Analysts at Raymond James said, “While 62 reactors are under construction (only 1 in the US), the WNA projects that 143 will close by 2030, which means many more new projects are needed just to offset the ‘depletion rate.’ If the Fukushima crisis leads to nuclear plants being shelved, the likely beneficiaries will be other low-carbon power sources: natural gas (including LNG), renewables, and longer-term, clean coal.”
US President Barack Obama’s energy plan depends strongly on nuclear power to reduce carbon dioxide emissions and reduce oil imports. To that end, he proposed tripling federal loan guarantees in the 2012 budget to $54.5 billion to help build reactors.

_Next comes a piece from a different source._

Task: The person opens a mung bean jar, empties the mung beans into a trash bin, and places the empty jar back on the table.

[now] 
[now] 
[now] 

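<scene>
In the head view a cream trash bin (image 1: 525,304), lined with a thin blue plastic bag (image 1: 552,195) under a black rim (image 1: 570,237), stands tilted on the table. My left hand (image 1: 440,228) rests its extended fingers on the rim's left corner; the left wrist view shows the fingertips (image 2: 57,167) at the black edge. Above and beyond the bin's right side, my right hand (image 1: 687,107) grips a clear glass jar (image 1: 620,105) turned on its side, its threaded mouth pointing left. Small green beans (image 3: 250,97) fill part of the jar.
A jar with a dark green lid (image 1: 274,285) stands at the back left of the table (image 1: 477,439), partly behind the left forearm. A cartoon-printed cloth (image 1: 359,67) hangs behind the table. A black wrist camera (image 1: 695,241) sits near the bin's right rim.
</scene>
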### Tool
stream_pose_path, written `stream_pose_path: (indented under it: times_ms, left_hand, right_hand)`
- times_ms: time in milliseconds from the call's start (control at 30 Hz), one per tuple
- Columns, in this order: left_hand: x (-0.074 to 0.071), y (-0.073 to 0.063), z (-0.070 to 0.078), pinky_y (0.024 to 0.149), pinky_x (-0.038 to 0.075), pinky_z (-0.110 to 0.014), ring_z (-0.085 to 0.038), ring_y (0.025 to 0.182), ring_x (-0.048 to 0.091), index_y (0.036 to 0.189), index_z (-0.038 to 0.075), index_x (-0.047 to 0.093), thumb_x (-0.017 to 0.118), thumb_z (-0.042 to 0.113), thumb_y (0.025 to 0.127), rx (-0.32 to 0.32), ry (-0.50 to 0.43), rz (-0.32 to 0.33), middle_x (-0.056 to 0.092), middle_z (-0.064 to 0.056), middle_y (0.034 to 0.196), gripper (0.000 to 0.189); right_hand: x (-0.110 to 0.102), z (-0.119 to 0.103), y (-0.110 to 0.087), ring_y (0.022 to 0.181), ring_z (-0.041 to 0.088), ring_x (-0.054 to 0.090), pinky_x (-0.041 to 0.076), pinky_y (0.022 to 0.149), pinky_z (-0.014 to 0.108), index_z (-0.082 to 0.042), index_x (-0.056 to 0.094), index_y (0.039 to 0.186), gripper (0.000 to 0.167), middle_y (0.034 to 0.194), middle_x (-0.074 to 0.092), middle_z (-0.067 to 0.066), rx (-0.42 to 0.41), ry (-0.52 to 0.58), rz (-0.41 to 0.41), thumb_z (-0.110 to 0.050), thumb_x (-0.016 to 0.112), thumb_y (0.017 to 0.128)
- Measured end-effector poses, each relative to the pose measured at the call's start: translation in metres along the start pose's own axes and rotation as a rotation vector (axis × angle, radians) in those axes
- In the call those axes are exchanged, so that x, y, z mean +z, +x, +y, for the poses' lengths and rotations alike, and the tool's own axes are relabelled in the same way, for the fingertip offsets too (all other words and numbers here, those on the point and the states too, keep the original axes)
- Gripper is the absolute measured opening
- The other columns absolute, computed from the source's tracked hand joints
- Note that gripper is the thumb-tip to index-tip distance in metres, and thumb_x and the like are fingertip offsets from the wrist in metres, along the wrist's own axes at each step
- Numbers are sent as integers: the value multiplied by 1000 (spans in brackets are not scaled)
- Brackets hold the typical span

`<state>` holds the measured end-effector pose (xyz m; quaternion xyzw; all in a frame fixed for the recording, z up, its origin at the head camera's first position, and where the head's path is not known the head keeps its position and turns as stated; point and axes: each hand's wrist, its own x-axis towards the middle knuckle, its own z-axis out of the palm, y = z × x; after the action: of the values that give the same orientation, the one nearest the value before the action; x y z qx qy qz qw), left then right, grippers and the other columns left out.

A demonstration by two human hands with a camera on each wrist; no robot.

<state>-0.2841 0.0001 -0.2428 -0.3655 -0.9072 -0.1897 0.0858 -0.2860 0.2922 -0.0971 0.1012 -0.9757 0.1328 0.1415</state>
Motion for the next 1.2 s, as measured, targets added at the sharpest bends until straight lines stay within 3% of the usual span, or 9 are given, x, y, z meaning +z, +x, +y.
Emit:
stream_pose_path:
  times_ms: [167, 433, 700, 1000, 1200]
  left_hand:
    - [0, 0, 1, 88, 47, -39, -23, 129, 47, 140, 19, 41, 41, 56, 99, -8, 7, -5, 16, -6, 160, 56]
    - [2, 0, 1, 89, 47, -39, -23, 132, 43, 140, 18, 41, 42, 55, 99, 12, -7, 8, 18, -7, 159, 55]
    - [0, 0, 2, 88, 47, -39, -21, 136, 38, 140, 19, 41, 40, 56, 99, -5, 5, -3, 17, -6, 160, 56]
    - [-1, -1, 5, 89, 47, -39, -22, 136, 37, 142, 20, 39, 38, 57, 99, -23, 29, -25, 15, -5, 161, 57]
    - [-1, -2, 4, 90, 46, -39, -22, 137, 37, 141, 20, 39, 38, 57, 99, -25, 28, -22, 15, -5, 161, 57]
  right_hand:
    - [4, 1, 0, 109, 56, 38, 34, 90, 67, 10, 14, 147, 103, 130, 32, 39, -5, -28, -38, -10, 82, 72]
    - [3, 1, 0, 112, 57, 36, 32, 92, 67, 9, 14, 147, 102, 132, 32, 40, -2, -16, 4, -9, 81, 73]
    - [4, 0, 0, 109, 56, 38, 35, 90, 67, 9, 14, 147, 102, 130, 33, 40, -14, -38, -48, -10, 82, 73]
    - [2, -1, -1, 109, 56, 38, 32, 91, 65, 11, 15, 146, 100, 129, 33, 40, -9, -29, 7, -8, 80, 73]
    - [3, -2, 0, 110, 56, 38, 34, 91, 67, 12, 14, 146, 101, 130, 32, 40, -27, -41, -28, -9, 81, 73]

But the energy resource he embraced in lieu of fossil fuels is now the latest policy in peril.
Nonetheless, Sec. of Energy Steven Chu—the most vocal advocate for nuclear power within the Obama administration—told a House panel, “The American people should have full confidence that the US has rigorous safety regulations in place to ensure that our nuclear power is generated safely and responsibly.” He said the administration “is committed to learning from Japan's experience.” He told panel members US reactors in the US are designed beyond the specifications necessary to withstand a worst-case earthquake and tsunami.
Meanwhile, KBC analysts anticipate the shut-down of several Japanese refineries will affect refining margins, product cracks, and Japan’s oil import-export balance, especially since fire damage may keep Cosmo Oil’s 220,000 b/d refinery at Chiba “out of operation for a long time.” The refinery shutdowns likely will “cause more imports of gasoline and fuel oil and less export of middle distillates,” they said.
In other news, KBC reported at least six Japanese ports were damaged by the earthquake and tsunami, including four severely damaged. Rebuilding is likely to take months, “or much longer in the case of Sendai,” the port nearest to the epicenter of the earthquake, which was been virtually destroyed. It is estimated that the ports affected handle 7% of Japan’s industrial output.